#### WHAT YOU NEED TO DO:
Reproduce the listing below character for character; drop every image.
*** INFORMATION PROVIDED Section Begins ***
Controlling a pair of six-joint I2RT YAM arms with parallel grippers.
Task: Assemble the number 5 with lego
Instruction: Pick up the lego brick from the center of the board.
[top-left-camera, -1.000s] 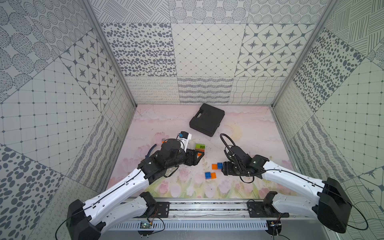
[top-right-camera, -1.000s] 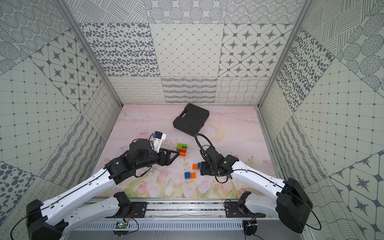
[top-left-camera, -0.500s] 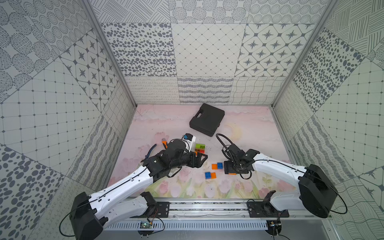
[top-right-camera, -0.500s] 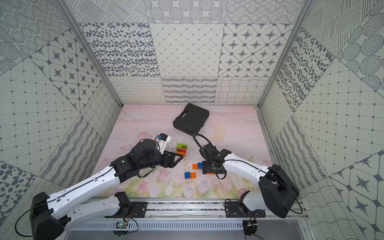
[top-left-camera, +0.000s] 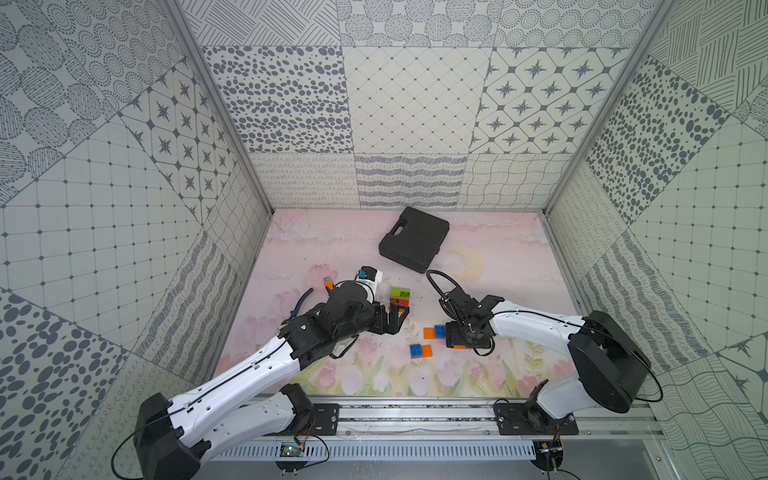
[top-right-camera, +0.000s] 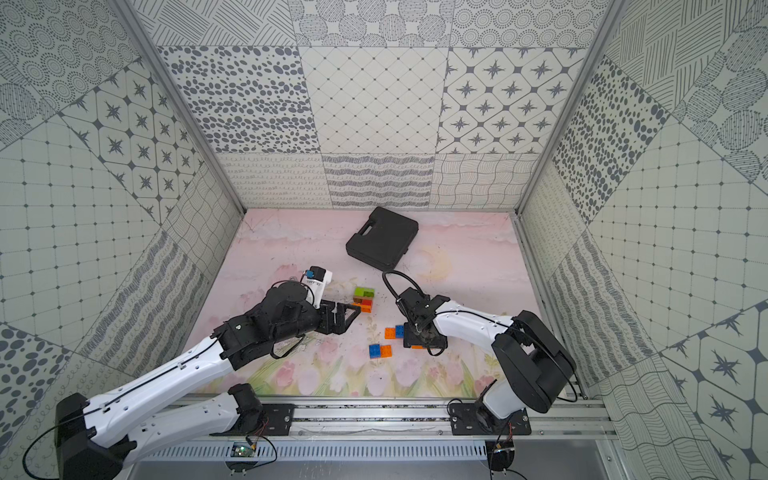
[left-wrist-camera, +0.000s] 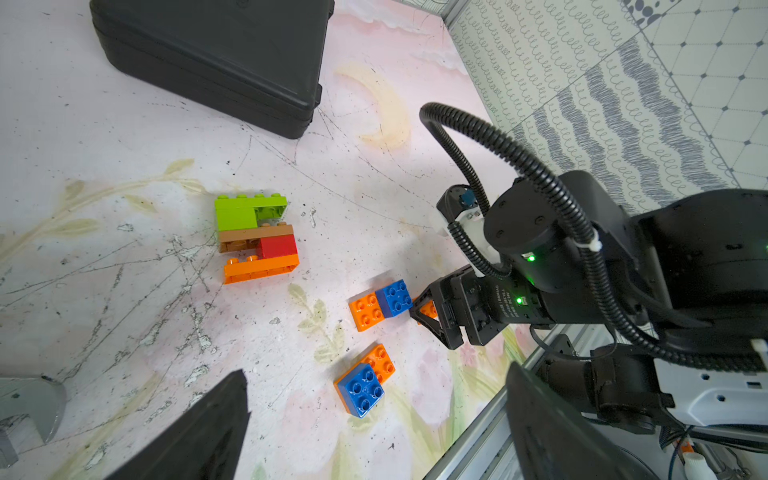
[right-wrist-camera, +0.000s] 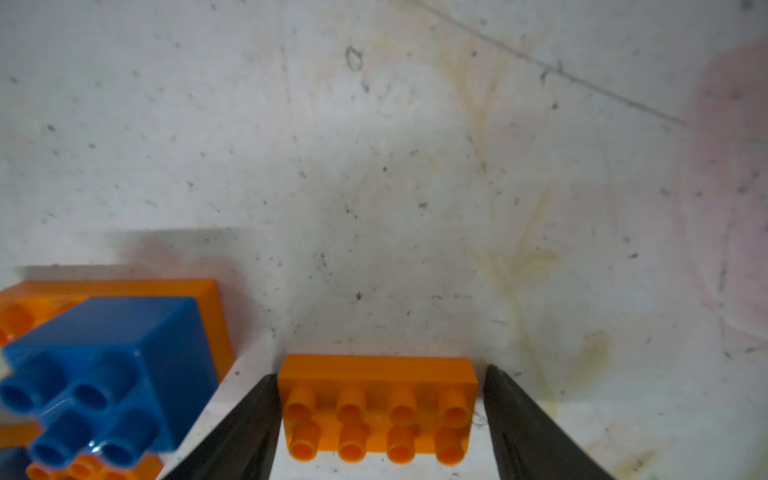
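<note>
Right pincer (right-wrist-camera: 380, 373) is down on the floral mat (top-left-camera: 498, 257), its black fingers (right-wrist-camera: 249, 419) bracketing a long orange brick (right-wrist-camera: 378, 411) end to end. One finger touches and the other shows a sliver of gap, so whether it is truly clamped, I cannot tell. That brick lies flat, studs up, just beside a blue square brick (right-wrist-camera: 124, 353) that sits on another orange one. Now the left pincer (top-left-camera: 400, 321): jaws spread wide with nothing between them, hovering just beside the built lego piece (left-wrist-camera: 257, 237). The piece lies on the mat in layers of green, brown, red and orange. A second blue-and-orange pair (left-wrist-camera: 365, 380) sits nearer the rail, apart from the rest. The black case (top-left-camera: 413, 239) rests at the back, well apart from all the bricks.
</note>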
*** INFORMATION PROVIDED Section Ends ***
#### ANSWER TO THIS EXERCISE:
Controlling a pair of six-joint I2RT YAM arms with parallel grippers.
Task: Assemble the number 5 with lego
Instruction: Pick up the lego brick from the center of the board.
[top-left-camera, -1.000s] 
[top-right-camera, -1.000s] 
[top-left-camera, -0.500s] 
[top-right-camera, -0.500s] 
[top-left-camera, +0.000s] 
[top-right-camera, +0.000s] 
[left-wrist-camera, +0.000s] 
[right-wrist-camera, +0.000s] 
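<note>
Right pincer (right-wrist-camera: 380, 373) is down on the floral mat (top-left-camera: 498, 257), its black fingers (right-wrist-camera: 249, 419) bracketing a long orange brick (right-wrist-camera: 378, 411) end to end. One finger touches and the other shows a sliver of gap, so whether it is truly clamped, I cannot tell. That brick lies flat, studs up, just beside a blue square brick (right-wrist-camera: 124, 353) that sits on another orange one. Now the left pincer (top-left-camera: 400, 321): jaws spread wide with nothing between them, hovering just beside the built lego piece (left-wrist-camera: 257, 237). The piece lies on the mat in layers of green, brown, red and orange. A second blue-and-orange pair (left-wrist-camera: 365, 380) sits nearer the rail, apart from the rest. The black case (top-left-camera: 413, 239) rests at the back, well apart from all the bricks.
</note>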

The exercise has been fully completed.